*Work to be completed*
The entries below are to be reproduced in full, exactly as written.

*Records for the task*
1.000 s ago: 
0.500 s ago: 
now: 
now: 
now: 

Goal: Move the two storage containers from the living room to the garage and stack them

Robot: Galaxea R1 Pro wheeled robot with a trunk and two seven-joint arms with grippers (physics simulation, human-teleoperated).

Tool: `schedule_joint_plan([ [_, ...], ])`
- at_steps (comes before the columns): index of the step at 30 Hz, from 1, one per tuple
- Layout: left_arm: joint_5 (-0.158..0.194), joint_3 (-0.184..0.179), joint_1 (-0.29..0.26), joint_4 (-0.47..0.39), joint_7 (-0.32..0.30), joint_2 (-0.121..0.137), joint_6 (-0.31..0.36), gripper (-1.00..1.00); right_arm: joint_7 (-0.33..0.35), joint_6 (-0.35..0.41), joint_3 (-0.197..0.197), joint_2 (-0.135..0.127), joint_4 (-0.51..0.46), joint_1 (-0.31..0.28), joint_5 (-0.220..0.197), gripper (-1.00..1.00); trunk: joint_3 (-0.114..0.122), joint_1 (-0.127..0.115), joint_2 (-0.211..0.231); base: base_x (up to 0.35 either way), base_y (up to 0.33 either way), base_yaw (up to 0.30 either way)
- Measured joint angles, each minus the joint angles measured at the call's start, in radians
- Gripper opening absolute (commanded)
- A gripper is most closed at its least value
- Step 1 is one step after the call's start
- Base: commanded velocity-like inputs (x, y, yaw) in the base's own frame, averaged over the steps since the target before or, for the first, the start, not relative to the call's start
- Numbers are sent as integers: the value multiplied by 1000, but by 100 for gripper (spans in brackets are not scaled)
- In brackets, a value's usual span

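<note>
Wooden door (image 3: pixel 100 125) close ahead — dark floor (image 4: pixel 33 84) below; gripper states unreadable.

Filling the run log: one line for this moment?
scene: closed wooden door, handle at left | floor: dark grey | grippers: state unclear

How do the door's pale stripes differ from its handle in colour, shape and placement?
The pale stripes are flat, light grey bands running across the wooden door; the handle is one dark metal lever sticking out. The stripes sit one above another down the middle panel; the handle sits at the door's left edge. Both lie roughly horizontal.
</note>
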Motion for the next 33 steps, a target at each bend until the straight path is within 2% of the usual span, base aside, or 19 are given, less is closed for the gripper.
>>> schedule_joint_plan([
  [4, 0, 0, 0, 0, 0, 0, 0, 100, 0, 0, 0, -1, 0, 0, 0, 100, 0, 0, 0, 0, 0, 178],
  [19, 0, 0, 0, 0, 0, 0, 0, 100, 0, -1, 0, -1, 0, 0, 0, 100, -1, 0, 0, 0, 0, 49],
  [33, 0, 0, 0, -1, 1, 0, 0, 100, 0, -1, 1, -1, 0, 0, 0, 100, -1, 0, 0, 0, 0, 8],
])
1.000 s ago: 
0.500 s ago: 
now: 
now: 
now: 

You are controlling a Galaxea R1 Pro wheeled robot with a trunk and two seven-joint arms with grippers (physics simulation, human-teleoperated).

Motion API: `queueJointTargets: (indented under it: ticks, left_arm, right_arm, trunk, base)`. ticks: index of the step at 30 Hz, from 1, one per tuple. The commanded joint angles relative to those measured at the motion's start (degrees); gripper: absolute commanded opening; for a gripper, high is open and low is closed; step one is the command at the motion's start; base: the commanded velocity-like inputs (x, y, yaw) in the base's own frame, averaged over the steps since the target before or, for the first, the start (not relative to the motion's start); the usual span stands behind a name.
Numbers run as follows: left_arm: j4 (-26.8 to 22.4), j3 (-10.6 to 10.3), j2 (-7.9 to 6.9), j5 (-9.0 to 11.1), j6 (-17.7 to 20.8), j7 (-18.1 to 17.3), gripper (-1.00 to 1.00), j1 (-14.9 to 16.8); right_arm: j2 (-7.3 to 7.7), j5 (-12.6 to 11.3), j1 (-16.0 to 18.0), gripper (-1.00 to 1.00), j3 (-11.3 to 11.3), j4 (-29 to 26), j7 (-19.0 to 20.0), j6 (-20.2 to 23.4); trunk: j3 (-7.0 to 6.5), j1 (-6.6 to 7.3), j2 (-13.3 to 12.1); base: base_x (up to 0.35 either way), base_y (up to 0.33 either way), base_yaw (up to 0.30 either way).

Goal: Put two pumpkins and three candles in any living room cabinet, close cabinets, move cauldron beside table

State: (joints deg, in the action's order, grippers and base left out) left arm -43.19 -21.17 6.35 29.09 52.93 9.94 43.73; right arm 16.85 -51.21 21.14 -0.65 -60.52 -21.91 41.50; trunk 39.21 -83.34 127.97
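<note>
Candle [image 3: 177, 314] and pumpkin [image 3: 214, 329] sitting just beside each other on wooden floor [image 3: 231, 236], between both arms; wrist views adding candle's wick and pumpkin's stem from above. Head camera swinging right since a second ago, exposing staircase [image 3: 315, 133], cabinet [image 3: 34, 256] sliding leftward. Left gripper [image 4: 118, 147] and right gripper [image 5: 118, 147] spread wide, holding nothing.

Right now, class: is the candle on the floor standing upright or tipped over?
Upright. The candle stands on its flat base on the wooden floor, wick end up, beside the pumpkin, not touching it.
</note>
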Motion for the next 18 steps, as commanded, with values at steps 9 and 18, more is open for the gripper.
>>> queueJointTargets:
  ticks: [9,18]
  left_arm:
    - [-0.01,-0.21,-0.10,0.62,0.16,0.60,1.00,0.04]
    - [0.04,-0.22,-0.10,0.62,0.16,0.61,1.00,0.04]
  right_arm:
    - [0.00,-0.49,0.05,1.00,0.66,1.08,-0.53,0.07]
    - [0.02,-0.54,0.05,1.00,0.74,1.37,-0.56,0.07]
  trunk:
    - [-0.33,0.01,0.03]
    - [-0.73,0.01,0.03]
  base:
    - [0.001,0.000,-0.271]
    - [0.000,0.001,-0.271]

*Result for this exercise*
1.000 s ago: 
0.500 s ago: 
now: 
now: 
now: 

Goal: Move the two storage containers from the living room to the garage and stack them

Robot: Galaxea R1 Pro wheeled robot with a trunk and two seven-joint arms with grippers (physics simulation, human-teleoperated).

Tool: `schedule_joint_plan([ [_, ...], ])`
- at_steps (comes before the columns): index of the step at 30 Hz, from 1, one per tuple
- Layout: left_arm: joint_5 (-0.158..0.194), joint_3 (-0.184..0.179), joint_1 (-0.29..0.26), joint_4 (-0.47..0.39), joint_7 (-0.32..0.30), joint_2 (-0.121..0.137), joint_6 (-0.31..0.36), gripper (-1.00..1.00); right_arm: joint_7 (-0.33..0.35), joint_6 (-0.35..0.41), joint_3 (-0.197..0.197), joint_2 (-0.135..0.127), joint_4 (-0.51..0.46), joint_1 (-0.31..0.28), joint_5 (-0.220..0.197), gripper (-1.00..1.00); trunk: joint_3 (-0.114..0.122), joint_1 (-0.127..0.115), joint_2 (-0.211..0.231); base: base_x (up to 0.35 either way), base_y (up to 0.33 either way), base_yaw (up to 0.30 either way)
- Measured joint angles, each minus the joint angles measured at the call's start, in radians
- Gripper opening absolute (commanded)
- A gripper is most closed at its least value
- Step 1 is one step after the call's start
- Base: commanded velocity-like inputs (x, y, yaw) in the base's own frame, averaged over the steps since the target before or, for the first, the start, not relative to the call's start
- Numbers are sent as integers: the value multiplied by 1000, but by 100 for gripper (spans in brackets are not scaled)
- In brackets, a value's usual span

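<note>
Wooden door (image 3: pixel 100 125) close ahead — dark floor (image 4: pixel 33 84) below; gripper states unreadable.

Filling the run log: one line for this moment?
scene: closed wooden door, handle at left | floor: dark grey | grippers: state unclear

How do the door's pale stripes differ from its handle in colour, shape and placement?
The pale stripes are flat, light grey bands running across the wooden door; the handle is one dark metal lever sticking out. The stripes sit one above another down the middle panel; the handle sits at the door's left edge. Both lie roughly horizontal.
</note>
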Motion for the next 33 steps, a target at each bend until the straight path is within 2% of the usual span, base aside, or 19 are given, less is closed for the gripper.
>>> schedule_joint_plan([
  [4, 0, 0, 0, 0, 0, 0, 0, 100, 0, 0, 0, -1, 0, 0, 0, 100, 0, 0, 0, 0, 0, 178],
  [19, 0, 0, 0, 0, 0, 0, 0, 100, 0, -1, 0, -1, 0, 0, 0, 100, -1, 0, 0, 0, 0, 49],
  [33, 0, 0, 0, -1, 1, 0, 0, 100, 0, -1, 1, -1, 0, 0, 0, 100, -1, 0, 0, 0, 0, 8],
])
1.000 s ago: 
0.500 s ago: 
now: 
now: 
now: 

You are controlling a Galaxea R1 Pro wheeled robot with a trunk and two seven-joint arms with grippers (physics simulation, human-teleoperated).

Motion API: `queueJointTargets: (indented under it: ticks, left_arm, right_arm, trunk, base)`. ticks: index of the step at 30 Hz, from 1, one per tuple. The commanded joint angles relative to those measured at the motion's start (degrees); gripper: absolute commanded opening; for a gripper, high is open and low is closed; step one is the command at the motion's start; base: the commanded velocity-like inputs (x, y, yaw) in the base's own frame, averaged over the steps since the target before or, for the first, the start (not relative to the motion's start); the usual span stands behind a name.
Numbers run as follows: left_arm: j4 (-26.8 to 22.4), j3 (-10.6 to 10.3), j2 (-7.9 to 6.9), j5 (-9.0 to 11.1), j6 (-17.7 to 20.8), j7 (-18.1 to 17.3), gripper (-1.00 to 1.00), j1 (-14.9 to 16.8); right_arm: j2 (-7.3 to 7.7), j5 (-12.6 to 11.3), j1 (-16.0 to 18.0), gripper (-1.00 to 1.00), j3 (-11.3 to 11.3), j4 (-29 to 26), j7 (-19.0 to 20.0), j6 (-20.2 to 23.4); trunk: j3 (-7.0 to 6.5), j1 (-6.6 to 7.3), j2 (-13.3 to 12.1); base: base_x (up to 0.35 either way), base_y (up to 0.33 either way), base_yaw (up to 0.30 either way).

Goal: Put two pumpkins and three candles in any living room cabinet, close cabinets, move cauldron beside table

State: (joints deg, in the action's order, grippers and base left out) left arm -43.19 -21.17 6.35 29.09 52.93 9.94 43.73; right arm 16.85 -51.21 21.14 -0.65 -60.52 -21.91 41.50; trunk 39.21 -83.34 127.97
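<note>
Candle [image 3: 177, 314] and pumpkin [image 3: 214, 329] sitting just beside each other on wooden floor [image 3: 231, 236], between both arms; wrist views adding candle's wick and pumpkin's stem from above. Head camera swinging right since a second ago, exposing staircase [image 3: 315, 133], cabinet [image 3: 34, 256] sliding leftward. Left gripper [image 4: 118, 147] and right gripper [image 5: 118, 147] spread wide, holding nothing.

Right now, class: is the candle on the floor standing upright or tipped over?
Upright. The candle stands on its flat base on the wooden floor, wick end up, beside the pumpkin, not touching it.
</note>
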Motion for the next 18 steps, as commanded, with values at steps 9 and 18, more is open for the gripper.
>>> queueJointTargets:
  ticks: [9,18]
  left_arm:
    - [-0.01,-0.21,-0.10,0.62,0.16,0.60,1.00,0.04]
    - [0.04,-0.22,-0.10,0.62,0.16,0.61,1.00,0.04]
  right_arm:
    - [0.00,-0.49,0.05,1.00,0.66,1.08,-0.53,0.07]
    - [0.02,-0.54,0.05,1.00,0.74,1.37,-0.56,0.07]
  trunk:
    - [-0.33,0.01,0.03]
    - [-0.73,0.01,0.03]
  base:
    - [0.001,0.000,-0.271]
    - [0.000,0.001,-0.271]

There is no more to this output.